Friday, November 27, 2009

Stupid With A Capital V

Dear makers of the show V: FUCK YOU!

You're all total dicks. You're also huge douchebags. The only reason you're not bigger douchebags is because you're total dicks and it's been scientifically proven that a large, quantifiable amount of dickishness has the unintended benefit of limiting the level of douchebaggery so they lucked out there. When your dumb little show premiered, I was apathetic about it. It wasn't the worst thing on television. I could take or leave it. It didn't matter to me if it got canceled or managed to hang on for a second season. In fact, I didn't even see last week's episode and didn't care. I did, however, see this week's episode. Now I care. Now I'm passionate. Now I wholeheartedly root for its cancellation. Why? It's really more my fault than it is yours. See, the makers of V are shitheads and I hate shitheads. It's my problem.

I've never been one to be outraged by fiction. It happens from time to time. Movies like Bride Wars or the finale of Battlestar Galactica have been known to invoke a reaction that can be described as apocalyptic. Even then, I can pretty much let go any sort of political or social messages contained in fiction that either actually exist or, as is more often the case, people imagine are there. I've written many times about how annoyed I get when people who can't tell fantasy from reality hold up a work of fiction as proof and vindication of their worldviews. This has been the case with V. The fact that the show's producer is an openly gay liberal Obama supporter hasn't stopped people from seeing it as a strident criticism of the Obama administration. Ordinarily, I'd have commented on such stupidity but as I said, I simply didn't care enough to do so. Until now.

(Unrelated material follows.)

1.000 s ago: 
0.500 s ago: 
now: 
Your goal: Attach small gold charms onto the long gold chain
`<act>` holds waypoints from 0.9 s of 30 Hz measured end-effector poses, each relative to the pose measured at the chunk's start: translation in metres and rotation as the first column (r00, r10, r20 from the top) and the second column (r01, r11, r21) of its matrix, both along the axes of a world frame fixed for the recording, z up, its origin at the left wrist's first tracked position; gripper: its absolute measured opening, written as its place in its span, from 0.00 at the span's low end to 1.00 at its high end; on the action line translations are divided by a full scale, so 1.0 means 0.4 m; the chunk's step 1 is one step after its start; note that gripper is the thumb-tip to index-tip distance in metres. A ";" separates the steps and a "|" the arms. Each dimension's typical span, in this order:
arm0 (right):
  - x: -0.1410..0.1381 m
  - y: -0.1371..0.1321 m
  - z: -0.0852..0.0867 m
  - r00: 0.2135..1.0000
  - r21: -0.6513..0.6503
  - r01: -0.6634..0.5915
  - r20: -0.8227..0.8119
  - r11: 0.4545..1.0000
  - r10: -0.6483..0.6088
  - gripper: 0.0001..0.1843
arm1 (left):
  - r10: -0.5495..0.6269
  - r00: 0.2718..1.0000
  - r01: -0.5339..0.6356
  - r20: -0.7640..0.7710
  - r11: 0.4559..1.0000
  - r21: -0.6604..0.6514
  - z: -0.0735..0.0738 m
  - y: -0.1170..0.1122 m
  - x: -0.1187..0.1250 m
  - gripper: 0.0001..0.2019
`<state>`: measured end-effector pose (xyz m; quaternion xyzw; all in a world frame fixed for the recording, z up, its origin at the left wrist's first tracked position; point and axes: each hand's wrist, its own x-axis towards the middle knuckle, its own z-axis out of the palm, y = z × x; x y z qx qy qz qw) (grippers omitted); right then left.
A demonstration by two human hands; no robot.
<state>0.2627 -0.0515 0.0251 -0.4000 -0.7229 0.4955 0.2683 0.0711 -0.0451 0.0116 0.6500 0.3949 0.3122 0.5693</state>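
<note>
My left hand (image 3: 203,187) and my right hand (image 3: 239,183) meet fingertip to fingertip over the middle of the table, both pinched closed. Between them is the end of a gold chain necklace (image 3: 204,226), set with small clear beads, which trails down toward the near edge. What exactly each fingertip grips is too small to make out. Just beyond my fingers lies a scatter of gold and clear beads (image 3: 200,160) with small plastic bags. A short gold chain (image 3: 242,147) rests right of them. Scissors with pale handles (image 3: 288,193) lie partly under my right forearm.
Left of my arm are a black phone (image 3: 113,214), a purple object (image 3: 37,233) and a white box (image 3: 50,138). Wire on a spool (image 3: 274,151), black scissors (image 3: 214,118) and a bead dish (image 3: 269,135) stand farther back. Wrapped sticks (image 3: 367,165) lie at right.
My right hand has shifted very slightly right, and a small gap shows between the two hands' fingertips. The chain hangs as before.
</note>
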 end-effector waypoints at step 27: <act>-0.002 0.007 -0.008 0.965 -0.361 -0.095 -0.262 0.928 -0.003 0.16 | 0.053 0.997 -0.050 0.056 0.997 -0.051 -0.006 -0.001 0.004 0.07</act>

Tuesday's episode was a smorgasbord of dumb. I wonder why the aliens refer to themselves by their human names when they're alone since, for the most part, they seem to have at least a mild contempt (in some cases not so mild) for our species. I find it preposterous that humans are so incurious about where the V's came from and what their world and culture are like. We as a race seem perfectly content to allow powerful aliens to set up embassies, healing centers, soft serve yogurt stands etc. while knowing so little about them. Another storyline involves the human resistance led by Elizabeth Mitchell thinking it would be a good idea to let a dangerously unstable man take the lead in a plot to kidnap a V. There's also a story about a V impregnating a human woman without the aid of genetic engineering, something that Carl Sagan once said he found to be the least believable thing about Star Trek. This shows the scientific ignorance of the show's staff from the producers on down who probably think Africa is crawling with human/chimp hybrids. Anyway, all this was just run of the mill TV stupidity on par with generations of science fiction shows that have called a solar system a galaxy. What pissed me off? I guess I've buried the lede long enough.

The V's were attempting to infect humanity with something called R6. I'll be damned if I can remember what the hell R6 is supposed to do but I doubt it's good. Anyway, supposedly the V's were mixing this R6 in with some sort of super vitamin supplement when they were actually mixing it in with flu vaccine. Yeah, that's right, the makers of V decided to reinforce the fears of Jenny McCarthy acolytes who believe that vaccines are evil based mainly on evidence they found up their asses. It's very rare that you hear me groan at a television show's plot. The last time I did that was during the one and only episode of the now canceled Eli Stone I ever saw in which a lawyer receives visions telling him that vaccines cause autism.

I have no idea if the producers meant to send the message that people shouldn't take flu vaccine. In fact, knowing them, I'd say they put as much thought into it as they did the idea of human/alien hybrids. Still, we currently are in the middle of a global flu pandemic that is literally killing people and V comes along to tell the more ignorant members of our population who were on the fence as to whether they should take the vaccine that yes, the crazy paranoid cousin who said that the government is hiding the fact that vaccines make your belly button close up and cause your urine to catch fire just might have had a point.

So, I will now join the majority of the nation and stop watching V altogether. Until it's canceled, I will practice the dance I'm going to do on its grave.